TF-IDF Weighting

TF-IDF

Term Frequency-Inverse Document Frequency (TF-IDF) is a numerical statistic that reflects how important a word is to a document in a collection. It weights words by their frequency in a document while penalizing words that appear across many documents.

TF-IDF Formula

TF\text{-}IDF(t, d, D) = TF(t, d) \times IDF(t, D)

Term Frequency

TF(t, d) = \frac{f_{t,d}}{\sum_{t' \in d} f_{t',d}}

Inverse Document Frequency

IDF(t, D) = \log \frac{N}{|\{d \in D : t \in d\}|}

Using scikit-learn

from sklearn.feature_extraction.text import TfidfVectorizer

documents = [
    "The cat sat on the mat",
    "The dog sat on the log",
    "Cats and dogs are friends"
]

vectorizer = TfidfVectorizer()
tfidf_matrix = vectorizer.fit_transform(documents)

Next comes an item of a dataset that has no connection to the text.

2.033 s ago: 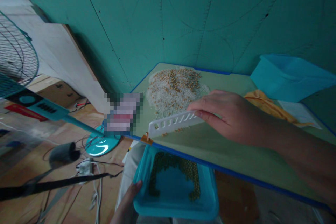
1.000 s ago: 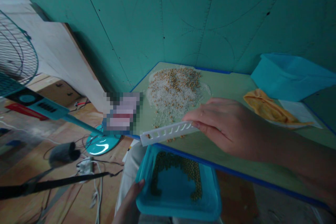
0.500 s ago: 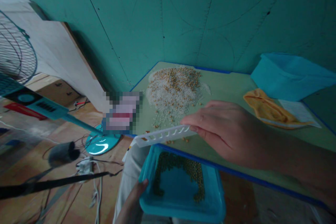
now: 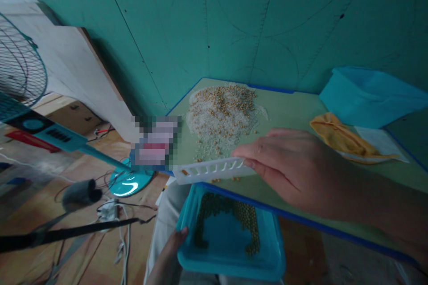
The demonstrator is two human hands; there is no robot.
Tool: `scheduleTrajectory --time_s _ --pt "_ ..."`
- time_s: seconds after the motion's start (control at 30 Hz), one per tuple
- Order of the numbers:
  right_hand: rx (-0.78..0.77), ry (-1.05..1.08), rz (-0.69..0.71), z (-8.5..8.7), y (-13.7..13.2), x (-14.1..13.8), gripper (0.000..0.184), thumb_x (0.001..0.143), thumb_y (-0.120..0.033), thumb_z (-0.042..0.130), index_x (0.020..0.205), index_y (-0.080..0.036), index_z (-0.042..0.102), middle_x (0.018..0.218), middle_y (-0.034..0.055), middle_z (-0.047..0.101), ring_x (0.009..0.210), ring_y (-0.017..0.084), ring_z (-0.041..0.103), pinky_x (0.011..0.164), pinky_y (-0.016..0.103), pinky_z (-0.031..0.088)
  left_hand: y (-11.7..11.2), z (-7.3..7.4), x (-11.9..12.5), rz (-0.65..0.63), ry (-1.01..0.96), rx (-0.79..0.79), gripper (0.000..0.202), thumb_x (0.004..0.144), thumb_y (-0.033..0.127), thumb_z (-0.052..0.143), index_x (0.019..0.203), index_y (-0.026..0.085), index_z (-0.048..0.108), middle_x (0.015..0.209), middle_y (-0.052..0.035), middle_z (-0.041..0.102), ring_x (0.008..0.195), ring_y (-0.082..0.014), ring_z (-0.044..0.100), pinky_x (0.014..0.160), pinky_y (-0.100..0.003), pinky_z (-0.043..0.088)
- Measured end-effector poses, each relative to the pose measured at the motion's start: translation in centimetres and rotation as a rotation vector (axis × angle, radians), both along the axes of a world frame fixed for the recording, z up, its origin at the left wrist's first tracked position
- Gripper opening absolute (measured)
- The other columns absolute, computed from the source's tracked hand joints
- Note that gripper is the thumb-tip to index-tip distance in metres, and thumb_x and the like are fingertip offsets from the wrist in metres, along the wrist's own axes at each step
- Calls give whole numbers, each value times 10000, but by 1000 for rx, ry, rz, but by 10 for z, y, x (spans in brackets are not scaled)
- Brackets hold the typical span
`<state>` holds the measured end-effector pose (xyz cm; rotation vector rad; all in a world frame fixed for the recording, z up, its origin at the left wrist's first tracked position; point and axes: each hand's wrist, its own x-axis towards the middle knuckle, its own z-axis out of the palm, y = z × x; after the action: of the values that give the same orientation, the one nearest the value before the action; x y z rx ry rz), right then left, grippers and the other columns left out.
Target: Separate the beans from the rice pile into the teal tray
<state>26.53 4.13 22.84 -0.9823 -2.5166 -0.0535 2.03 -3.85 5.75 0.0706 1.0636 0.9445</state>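
Observation:
My right hand [image 4: 287, 169] is closed on one end of a white slotted plastic strip [image 4: 207, 174], held near the front edge of the table [image 4: 287, 107]. Beyond the strip lies a heap of small white grains [image 4: 203, 120] mixed with yellow-brown beans [image 4: 230, 93]. A few beans sit on the table just in front of the strip. Below the table edge is a blue plastic bin [image 4: 230, 269] with greenish beans [image 4: 252, 227] along its sides. My left hand [image 4: 169, 251] grips the bin's left wall, thumb over the rim.
A blue open fabric bin [image 4: 368, 98] and an orange cloth [image 4: 347, 138] lie on the table's right. A pixelated item [image 4: 155, 144] sits at its left corner. Left are a standing fan [image 4: 50, 131], cables and a power strip [image 4: 109, 210]. A green wall [image 4: 207, 18] rises behind.
The slotted strip has turned slightly, its slotted face now more toward me. The blue bin has shifted slightly left. Both hands keep their hold.

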Motion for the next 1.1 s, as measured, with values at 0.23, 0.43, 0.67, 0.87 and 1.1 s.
scheduleTrajectory --time_s 0.23,0.43,0.67,0.87,1.1 --pt "-24 2 -27 -1 2 0 216 796 -145 457 974 -176 576 841 43 649 723 139 569 632 254 381 1 4 2 1 15 7 287 588 306 710 847 182 722 846 -17 738 1047 -236 544 895 -224 367" --pt "-35 -18 -27 1 -7 -1 219 787 -140 466 973 -186 571 860 40 651 731 145 580 622 251 394 2 3 1 27 37 -20 307 585 301 715 871 193 715 851 -17 738 1033 -264 553 901 -276 381" --pt "45 56 -115 14 -7 7 212 808 -186 457 968 -221 591 848 21 665 718 157 611 604 245 430 0 -6 -2 31 -9 1 260 643 271 674 882 176 710 859 -17 738 1001 -246 576 874 -254 404" --pt "25 145 -201 18 13 28 199 807 -242 490 973 -227 598 890 19 664 734 173 620 560 246 454 -1 -7 -3 -4 18 -3 234 661 296 661 856 180 718 820 -18 745 969 -265 594 867 -289 418" --pt "-423 262 -140 7 52 50 148 794 -271 487 877 -195 584 809 7 657 688 143 615 551 244 470 3 -27 0 -91 135 -94 419 447 412 752 787 169 721 729 -84 746 1061 -407 492 877 -461 407"
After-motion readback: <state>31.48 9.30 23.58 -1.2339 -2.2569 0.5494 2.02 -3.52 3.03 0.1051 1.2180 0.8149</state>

print("Vocabulary:", vectorizer.get_feature_names_out())
print("TF-IDF Matrix:")
print(tfidf_matrix.toarray().round(2))

Manual Implementation

import math
from collections import Counter

def compute_tf(doc):
    word_counts = Counter(doc)
    total = len(doc)
    return {word: count / total for word, count in word_counts.items()}

def compute_idf(documents):
    N = len(documents)
    idf = {}
    all_words = set(word for doc in documents for word in doc)
    for word in all_words:
        containing = sum(1 for doc in documents if word in doc)
        idf[word] = math.log(N / containing)
    return idf

def tfidf(documents):
    idf = compute_idf(documents)
    tfidf_vectors = []
    for doc in documents:
        tf = compute_tf(doc)
        tfidf_vec = {word: tf_val * idf.get(word, 0) for word, tf_val in tf.items()}
        tfidf_vectors.append(tfidf_vec)
    return tfidf_vectors

docs = [["cat", "sat", "mat"], ["dog", "sat", "log"], ["cat", "dog", "friends"]]
for vec in tfidf(docs):
    print(vec)

TF-IDF Variants

Variant	Formula Change	Benefit
Smoothed IDF	log(1 + N/(1+df)) + 1	Handles zero document frequency
Sublinear TF	1 + log(tf)	Reduces impact of high frequency
BM25	TF * IDF with length normalization	State-of-the-art for IR

Applications

Information Retrieval: Ranking documents by relevance
Text Classification: Feature extraction for classifiers
Keyword Extraction: High TF-IDF words are key terms
Document Similarity: Cosine similarity on TF-IDF vectors